LINCOLN — In the race to be Nebraska’s starting quarterback, Tanner Lee didn’t shy away from embracing two key advantages working in his favor.
First, he started 19 games at Tulane before transferring to Nebraska.
“Drills and film study can’t really teach experience,” Lee said, “and I think having that experience helps me in all facets of football on and off the field.”
Second, he looks and plays a lot like the quarterbacks who flourished in coach Mike Riley’s offense at Oregon State. Since Riley and offensive coordinator Danny Langsdorf moved to NU two seasons ago, Husker fans have seen only part of the pro-style system, which the coaches modified to fit the run-better skill set of Tommy Armstrong.
But the 6-foot-4, 220-pound Lee, who left Tulane because it switched to a version of the spread run offense that Nebraska once employed, sees himself as a guy who can do what Riley and Langsdorf, his position coach, ask of him.
“I think I’m a good fit — a real good fit,” Lee said. “It’s a big reason I came here, because I could see myself playing here, being successful in this offense.”
Lee’s in a battle with freshman Patrick O’Brien for the starting job. Both redshirted last season — mandatory for Lee, optional for O’Brien — while Armstrong and Ryker Fyfe finished their careers. Lee and O’Brien got extra work in special Sunday practices for redshirts and backups. They learned the offense and bonded with teammates. Both battled back natural feelings of wishing they were out on the field leading the team.
Through three practices, they’re “evened up,” Langsdorf said. They’re getting equal repetitions and taking turns. Lee looked better on Tuesday. On Thursday, O’Brien may have had the edge, Langsdorf intimated. Both quarterbacks, he said, are completing more than 70 percent of their passes in practice.
“We’re real open with it,” Langsdorf said. “We haven’t announced a starter, we’re repping it like we haven’t announced a starter, and we’re evened up. It’s one of those things where, every day, you might think a little differently about a guy.”
Langsdorf grades each play, run or pass. He then gives the grade sheets to quarterbacks so all of them see the grades and comments for each play. O’Brien called that process “kinda cool.”
On run plays, Langsdorf said, he wants to see his quarterbacks make sure the offense gets into the best play based on the defensive alignment. On pass plays, Langsdorf wants good decision-making and, above all, accuracy.
“Being able to complete balls, that’s the No. 1 thing,” Langsdorf said. “When we have a play that we’re going to throw the ball on, and we have an open receiver and the protection is good, we have to be able to complete the ball. That’s going to be the biggest factor in winning the job.”
Accuracy is defined in part by completion rate but also by where the quarterback places the ball, preferably in a spot where the receiver can make a play after the catch. Another key is good decision-making. Langsdorf likes, for example, Lee’s willingness to “check down” the ball to running backs open on shorter routes rather than waiting fruitlessly for something better to open up downfield.

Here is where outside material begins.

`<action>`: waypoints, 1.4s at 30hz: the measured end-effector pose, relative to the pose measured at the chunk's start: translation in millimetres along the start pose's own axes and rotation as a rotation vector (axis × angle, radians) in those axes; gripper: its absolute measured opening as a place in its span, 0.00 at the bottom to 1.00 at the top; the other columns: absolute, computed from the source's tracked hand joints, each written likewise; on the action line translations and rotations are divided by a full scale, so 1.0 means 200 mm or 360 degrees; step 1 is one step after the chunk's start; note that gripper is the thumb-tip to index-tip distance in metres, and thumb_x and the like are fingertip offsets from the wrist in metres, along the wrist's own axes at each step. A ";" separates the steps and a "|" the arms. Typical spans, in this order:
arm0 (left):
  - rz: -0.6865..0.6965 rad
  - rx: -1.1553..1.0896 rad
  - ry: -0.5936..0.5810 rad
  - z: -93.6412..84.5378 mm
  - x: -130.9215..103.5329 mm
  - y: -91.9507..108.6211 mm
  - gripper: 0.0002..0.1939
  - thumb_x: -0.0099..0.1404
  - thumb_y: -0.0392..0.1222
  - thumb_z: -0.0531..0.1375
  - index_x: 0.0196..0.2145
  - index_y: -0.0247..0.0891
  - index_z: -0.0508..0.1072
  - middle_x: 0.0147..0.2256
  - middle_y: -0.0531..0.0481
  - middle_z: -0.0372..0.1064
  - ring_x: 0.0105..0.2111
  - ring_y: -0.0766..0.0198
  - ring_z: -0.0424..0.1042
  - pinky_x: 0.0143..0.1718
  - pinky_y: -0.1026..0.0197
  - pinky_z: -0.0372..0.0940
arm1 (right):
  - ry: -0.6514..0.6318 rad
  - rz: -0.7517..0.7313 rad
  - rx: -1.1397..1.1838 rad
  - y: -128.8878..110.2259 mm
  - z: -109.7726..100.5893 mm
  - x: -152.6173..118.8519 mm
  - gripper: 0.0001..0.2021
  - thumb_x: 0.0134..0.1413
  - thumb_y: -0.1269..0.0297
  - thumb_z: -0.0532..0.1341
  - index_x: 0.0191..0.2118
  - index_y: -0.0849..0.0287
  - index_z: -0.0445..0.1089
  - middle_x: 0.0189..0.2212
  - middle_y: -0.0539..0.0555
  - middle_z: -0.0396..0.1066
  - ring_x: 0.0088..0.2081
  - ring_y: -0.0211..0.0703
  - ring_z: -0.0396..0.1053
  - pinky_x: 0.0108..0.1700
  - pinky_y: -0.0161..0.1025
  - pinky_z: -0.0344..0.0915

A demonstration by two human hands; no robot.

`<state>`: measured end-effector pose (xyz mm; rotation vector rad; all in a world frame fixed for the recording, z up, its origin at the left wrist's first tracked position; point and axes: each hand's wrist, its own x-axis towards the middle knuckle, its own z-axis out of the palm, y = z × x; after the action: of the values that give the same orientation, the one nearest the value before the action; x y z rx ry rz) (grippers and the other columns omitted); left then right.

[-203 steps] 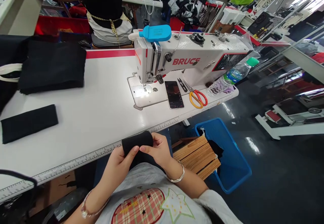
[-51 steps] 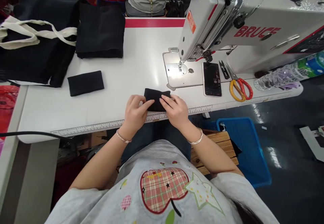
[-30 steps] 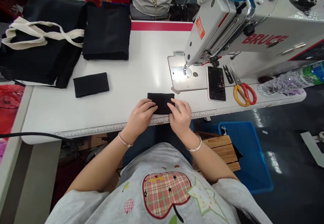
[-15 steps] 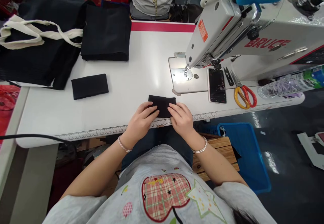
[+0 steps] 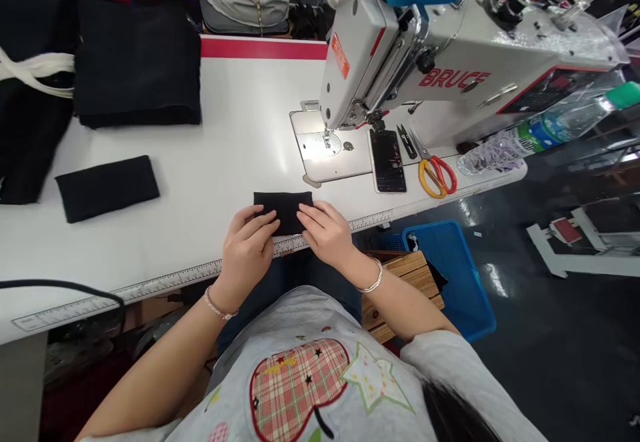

Correctly identifying checkdowns was a recurring problem for Husker quarterbacks in recent years.
“He’s not standing back there taking sacks,” Langsdorf said. “He’s getting the ball out of his hands. That’ll be big for us. It’ll help out our protection.”
A “leadership factor” is important, too.
“Be vocal enough — and also have the actions that speak,” Langsdorf said.
Broadly speaking, teammates have praised Lee’s leadership ability. When he transferred in from Tulane last summer, Lee built relationships with some of the older, outgoing players and started building bridges to contemporaries, too.
“I think I was just myself,” Lee said. “I don’t think I really changed anything. I developed a lot of great relationships. I clicked with these guys right away.”
Lee threw for 3,601 yards and 23 touchdowns over two seasons at Tulane, one of which — 2015 — was cut short by various injuries.
After that year, Tulane fired its coach, Curtis Johnson, who had run a pro-style offense, and hired Willie Fritz, who installed a spread-run offense. Only one team in college football threw for fewer yards last season than Tulane; Lee would have been as odd of a fit for that offense as Troy Aikman once was at Oklahoma.
So he sought to transfer. Lee picked Nebraska — which was in a position to offer a scholarship — and petitioned the NCAA to regain an extra year of eligibility. The NCAA granted it. Lee credited his father, Phillip, with helping him request the extra season.
Lee said the environment at Nebraska is “unmatched.”
“It’s all football,” Lee said. “Everything here. There’s no distractions. I think it’s wonderful. It’s great. I can just focus on school and football. I don’t know how to put it in words. That’s all there is here.”
As for the competition, Lee said both quarterbacks will benefit. He wants to work on “little things” like quicker reads and sharper throws. Accuracy is, after all, at a premium.
But Langsdorf also wants his quarterbacks to avoid bad errors like forcing the ball into traffic or taking an unnecessary shot deep when the correct decision is the check-down for good yards right in front of them.
Lee, an apt pupil, knows the mantra.
“It’s how many good plays you make,” he said, “and how many bad plays you don’t make.”